I will create a new computed property for String called capitalizedSentence
. And here is its behavior:
- The first character in each sentence changed to its corresponding uppercase value.
- All remaining characters set to their corresponding lowercase values.
extension String {
var capitalizedSentence: String {
// 1
let firstLetter = self.prefix(1).capitalized
// 2
let remainingLetters = self.dropFirst().lowercased()
// 3
return firstLetter + remainingLetters
}
}
1 First, we use the prefix(1)
method to get the first letter of the string. Then, we capitalized
it.
2 We remove the first letter using dropFirst()
to get the remaining letters.
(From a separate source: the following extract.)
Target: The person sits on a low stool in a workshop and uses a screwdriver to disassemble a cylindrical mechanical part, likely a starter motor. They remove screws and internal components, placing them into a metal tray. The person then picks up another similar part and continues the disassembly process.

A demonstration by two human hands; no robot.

Then, we lowercased them with lowercased()
.
3 Then, we combine the capitalized letter and the remaining lettters back together.
Here is an example of the same set of strings.
let hello = "hello, world!"
let shout = "UPPERCASED"
let lorem = "Itaque enim excepturi placeat aperiam sunt molestiae sint ea."
print(hello.capitalizedSentence)
// Hello, world!
print(shout.capitalizedSentence)
// Uppercased
print(lorem.capitalizedSentence)
// Itaque enim excepturi placeat aperiam sunt molestiae sint ea.
Caveat
The implementation I show you in this article is a basic one.
- It only works with a string that contains one sentence. The second sentence won't get capitalized.
let lorem = "doloremque nostrum. voluptas autem."
print(lorem.capitalizedSentence)
// Doloremque nostrum. voluptas autem.
- It doesn't work if the first string is a whitespace character and delimiter.
let hello = " hello"
print(hello.capitalizedSentence)
// hello
I think you can take it from here and modify it to suit your need.